KORAN besar seperti Sinar Harapan dan Kompas tampaknya harus
mengetatkan ikat pinggang. Bagi mereka, akan terbatas kesempatan
memajang pawai iklan di halaman koran masing-masing. Malahan
kenaikan harga langganan yang barusan mereka tetapkan agaknya
harus ditinjau kembali. Lho kenapa?
Berlaku sejak 1 Maret, Sidang Pleno ke XXI Dewan Pers (18-21
Februari) di Bandung, menetapkan perbandingan berita (70%) dan
iklan (30%) yang ditampung koran. Juga setiap terbit dibatasi 12
halaman. Hal itu dilakukan "demi keseimbangan pertumbuhan pers
nasional, dan menjamin terselenggaranya asas pemerataan
periklanan," kata B.M. Diah. Dewan Pers, kata Ketua Pelaksana
Hariannya itu, "melihat pertumbuhan pers yang tidak merata, dan
kompetisi yang kurang sehat antara koran kecil dan besar."

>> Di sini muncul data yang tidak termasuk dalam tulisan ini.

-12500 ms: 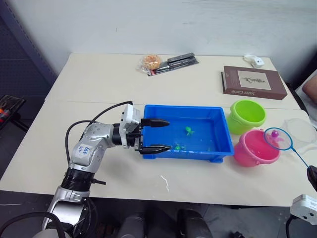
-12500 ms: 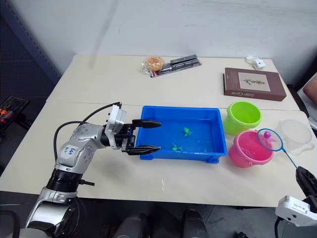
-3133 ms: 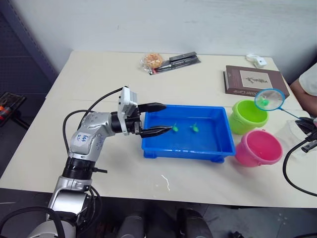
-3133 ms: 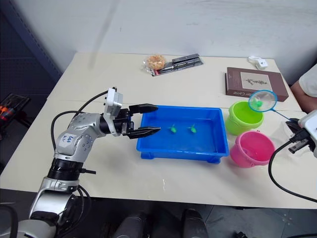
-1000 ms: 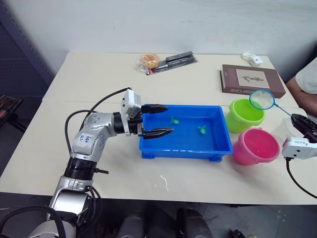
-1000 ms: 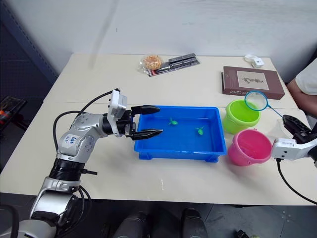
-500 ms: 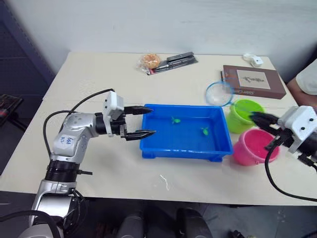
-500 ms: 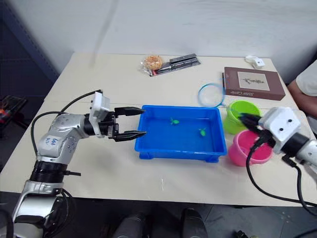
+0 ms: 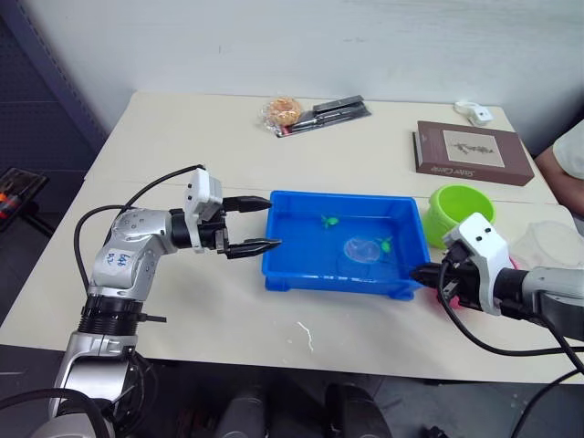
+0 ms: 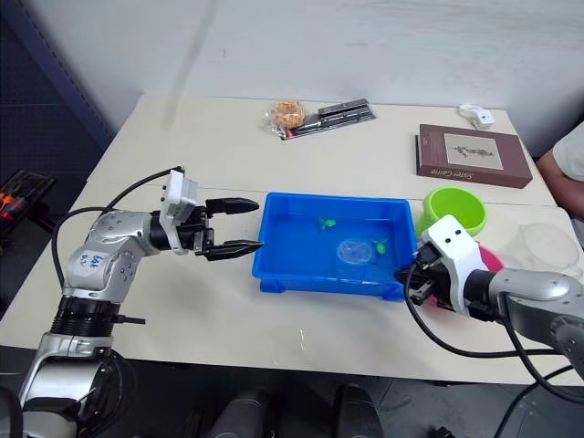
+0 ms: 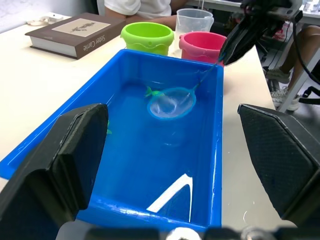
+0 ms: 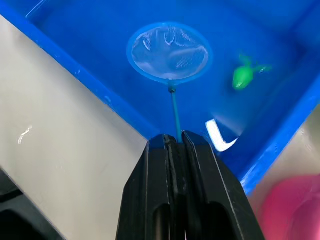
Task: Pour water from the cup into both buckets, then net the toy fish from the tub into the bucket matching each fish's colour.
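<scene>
A shallow blue tub point(image 9: 401, 283) holds water, two small green toy fish point(image 9: 328, 220) and a round net point(image 9: 358, 249) dipped in beside one fish. Just beside it stand a lime-green bucket point(image 9: 459, 206), a pink bucket point(image 11: 201, 44) and a clear cup point(image 9: 553, 245).

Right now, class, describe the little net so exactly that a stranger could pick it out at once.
Find the blue tub in the middle of the table. The net is inside it, a small round hoop with pale mesh on a thin blue handle running to the right pincer. A green fish swims beside it, outside the hoop.
</scene>
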Available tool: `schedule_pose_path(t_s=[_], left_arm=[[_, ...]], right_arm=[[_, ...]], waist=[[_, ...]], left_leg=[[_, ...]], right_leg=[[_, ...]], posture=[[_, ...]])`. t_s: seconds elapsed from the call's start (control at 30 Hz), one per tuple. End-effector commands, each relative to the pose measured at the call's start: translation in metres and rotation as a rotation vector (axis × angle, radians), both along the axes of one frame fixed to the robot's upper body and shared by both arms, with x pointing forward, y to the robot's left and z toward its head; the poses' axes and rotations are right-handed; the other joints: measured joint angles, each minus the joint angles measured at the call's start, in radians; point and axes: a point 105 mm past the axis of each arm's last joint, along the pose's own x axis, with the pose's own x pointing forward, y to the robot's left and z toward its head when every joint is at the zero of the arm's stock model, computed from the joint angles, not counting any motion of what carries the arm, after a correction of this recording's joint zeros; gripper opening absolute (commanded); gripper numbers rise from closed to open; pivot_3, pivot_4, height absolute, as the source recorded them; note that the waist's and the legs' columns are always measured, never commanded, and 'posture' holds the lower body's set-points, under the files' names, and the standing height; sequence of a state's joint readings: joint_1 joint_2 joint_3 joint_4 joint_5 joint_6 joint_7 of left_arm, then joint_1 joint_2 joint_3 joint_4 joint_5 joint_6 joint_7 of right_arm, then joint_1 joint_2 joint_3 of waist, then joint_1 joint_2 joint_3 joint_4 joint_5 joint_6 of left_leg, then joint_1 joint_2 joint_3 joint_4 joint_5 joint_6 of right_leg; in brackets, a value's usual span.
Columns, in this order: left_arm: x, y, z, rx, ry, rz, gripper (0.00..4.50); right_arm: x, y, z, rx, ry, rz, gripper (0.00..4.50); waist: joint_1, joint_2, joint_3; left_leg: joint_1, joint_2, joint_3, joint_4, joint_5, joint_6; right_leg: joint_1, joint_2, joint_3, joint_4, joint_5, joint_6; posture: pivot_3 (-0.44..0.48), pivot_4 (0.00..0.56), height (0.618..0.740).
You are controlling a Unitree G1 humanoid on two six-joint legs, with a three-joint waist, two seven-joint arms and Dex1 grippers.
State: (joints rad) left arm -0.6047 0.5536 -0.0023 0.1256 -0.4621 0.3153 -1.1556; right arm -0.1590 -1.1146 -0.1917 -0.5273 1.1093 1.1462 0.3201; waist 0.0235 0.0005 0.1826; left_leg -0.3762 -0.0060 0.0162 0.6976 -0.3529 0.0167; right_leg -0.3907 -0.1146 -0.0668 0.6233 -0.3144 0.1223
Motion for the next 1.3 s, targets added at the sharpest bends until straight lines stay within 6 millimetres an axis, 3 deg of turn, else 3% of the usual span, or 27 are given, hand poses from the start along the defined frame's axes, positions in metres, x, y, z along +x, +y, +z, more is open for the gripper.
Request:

Kalangan pers umumnya cepat menoleh pada Kompas dan Sinar
Harapan. Hasil sidang Dewan Pers itu tentu saja menyebabkan
kening direksi kedua penerbitan raksasa itu berkerut. "Kalau
maksudnya untuk melindungi koran kecil, saya pikir pembatasan
itu tidak kena," kata seorang pimpinan koran yang terpukul.
Menghilangkan Subsidi
Kompas mulai 1 Februari tidak lagi menerima iklan rokok,
termasuk tembakau pipa dan cerutu serta minuman keras termasuk
alkohol. Toh ia semakin terpojok dengan keputusan Dewan Pers
tadi. SH biasanya memuat iklan 40% setiap hari (6,4 halaman),
tapi dengan kebijaksanaan itu iklannya berkurang 2,8 halaman.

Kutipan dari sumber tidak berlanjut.